## WORK INSTRUCTION
Retype, exactly as they appear below, the lines between the line holding "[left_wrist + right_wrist" and the line holding "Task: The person", both ends included.

[INFORMATION SUPPLIED Boundary: Start]

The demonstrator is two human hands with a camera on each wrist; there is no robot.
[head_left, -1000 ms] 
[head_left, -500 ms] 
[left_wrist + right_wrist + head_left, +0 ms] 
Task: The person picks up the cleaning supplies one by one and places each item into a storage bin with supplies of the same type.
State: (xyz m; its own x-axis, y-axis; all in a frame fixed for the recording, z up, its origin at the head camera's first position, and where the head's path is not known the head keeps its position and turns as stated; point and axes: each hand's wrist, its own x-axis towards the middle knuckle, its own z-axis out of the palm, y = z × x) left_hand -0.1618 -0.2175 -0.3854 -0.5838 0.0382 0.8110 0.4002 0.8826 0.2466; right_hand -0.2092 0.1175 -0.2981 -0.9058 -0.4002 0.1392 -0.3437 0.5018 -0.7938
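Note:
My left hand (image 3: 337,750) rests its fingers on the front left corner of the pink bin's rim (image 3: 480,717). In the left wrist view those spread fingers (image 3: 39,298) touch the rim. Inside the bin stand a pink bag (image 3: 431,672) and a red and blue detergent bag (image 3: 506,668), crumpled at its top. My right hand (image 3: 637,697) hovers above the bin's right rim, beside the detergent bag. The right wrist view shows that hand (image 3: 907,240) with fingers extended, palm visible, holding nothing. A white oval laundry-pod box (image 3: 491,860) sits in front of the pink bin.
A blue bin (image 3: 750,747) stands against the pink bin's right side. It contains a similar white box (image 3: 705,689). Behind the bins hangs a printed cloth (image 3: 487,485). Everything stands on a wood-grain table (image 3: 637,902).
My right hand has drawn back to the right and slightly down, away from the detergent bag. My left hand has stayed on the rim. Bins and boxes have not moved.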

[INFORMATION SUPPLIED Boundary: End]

## ANSWER BOX
[left_wrist + right_wrist + head_left, +0 ms] 
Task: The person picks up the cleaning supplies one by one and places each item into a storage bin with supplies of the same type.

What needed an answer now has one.